* **Action item**:
Scan the listing beneath this sentence. Report each line with the word "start".

* **Dataset extract**:
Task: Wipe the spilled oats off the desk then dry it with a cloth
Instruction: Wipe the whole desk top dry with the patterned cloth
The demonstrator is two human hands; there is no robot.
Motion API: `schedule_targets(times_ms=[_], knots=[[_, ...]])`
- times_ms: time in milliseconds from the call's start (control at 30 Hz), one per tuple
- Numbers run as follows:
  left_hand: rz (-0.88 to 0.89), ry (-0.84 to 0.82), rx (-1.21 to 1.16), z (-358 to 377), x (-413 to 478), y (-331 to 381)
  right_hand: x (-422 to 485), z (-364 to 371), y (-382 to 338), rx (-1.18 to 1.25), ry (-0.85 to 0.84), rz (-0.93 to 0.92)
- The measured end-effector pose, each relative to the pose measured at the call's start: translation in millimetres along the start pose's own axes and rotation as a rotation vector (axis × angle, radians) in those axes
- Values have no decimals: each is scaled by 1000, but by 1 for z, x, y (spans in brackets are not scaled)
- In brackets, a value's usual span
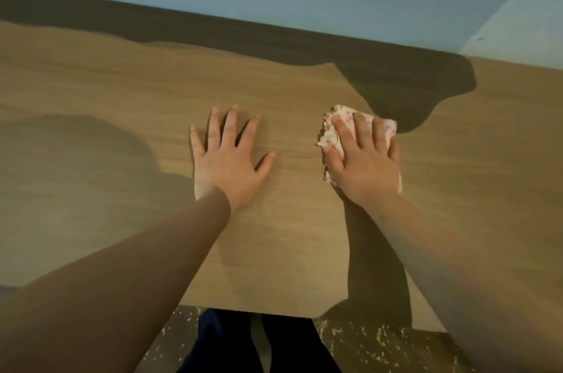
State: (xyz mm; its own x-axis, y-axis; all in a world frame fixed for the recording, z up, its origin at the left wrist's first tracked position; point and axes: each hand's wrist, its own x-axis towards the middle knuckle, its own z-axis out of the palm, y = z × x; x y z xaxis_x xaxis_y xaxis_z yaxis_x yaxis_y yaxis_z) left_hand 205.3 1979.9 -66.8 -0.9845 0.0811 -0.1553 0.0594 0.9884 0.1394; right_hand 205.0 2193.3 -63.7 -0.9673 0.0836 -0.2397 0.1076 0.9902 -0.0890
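From the head camera, the left hand [227,159] lies flat with fingers spread on the light brown wooden desk [122,83], holding nothing. The right hand [365,159] presses near-straight fingers onto a crumpled white cloth with pink and purple dots [330,131], near the desk's middle. The cloth looks soft, light and limp. It is best bunched under the palm. No oats show on the desk.

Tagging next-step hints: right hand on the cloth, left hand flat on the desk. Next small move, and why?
Probably sweep the cloth sideways across the desk. The right hand presses it flat with straight fingers, the left hand rests flat beside it, apart, and the surface around looks bare, so this is likely the drying pass.
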Motion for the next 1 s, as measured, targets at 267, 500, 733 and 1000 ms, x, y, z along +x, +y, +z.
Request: schedule_targets(times_ms=[267, 500, 733, 1000], knots=[[-48, -12, 31, 2, 3, 2, -88, 21, -16, -70, -35, -509], [10, -13, -3, 3, 4, -1, 73, -16, -6, -10, 30, -200], [1, 29, -17, 4, 4, -1, 147, -29, -42, 83, 67, -16], [14, 59, 5, 7, 6, 0, 75, -16, -28, -42, 30, -347]])
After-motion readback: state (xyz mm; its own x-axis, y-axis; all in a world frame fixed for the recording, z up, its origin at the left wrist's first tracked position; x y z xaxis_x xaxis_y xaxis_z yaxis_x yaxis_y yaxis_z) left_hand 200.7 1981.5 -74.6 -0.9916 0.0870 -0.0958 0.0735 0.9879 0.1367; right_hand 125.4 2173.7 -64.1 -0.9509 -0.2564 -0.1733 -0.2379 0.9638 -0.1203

* **Answer to the exercise**:
- times_ms: time in milliseconds from the call's start (control at 30 Hz), one per tuple
- The measured end-effector pose, each relative to the pose measured at the call's start: translation in millimetres along the start pose's own axes and rotation as a rotation vector (axis × angle, radians) in those axes

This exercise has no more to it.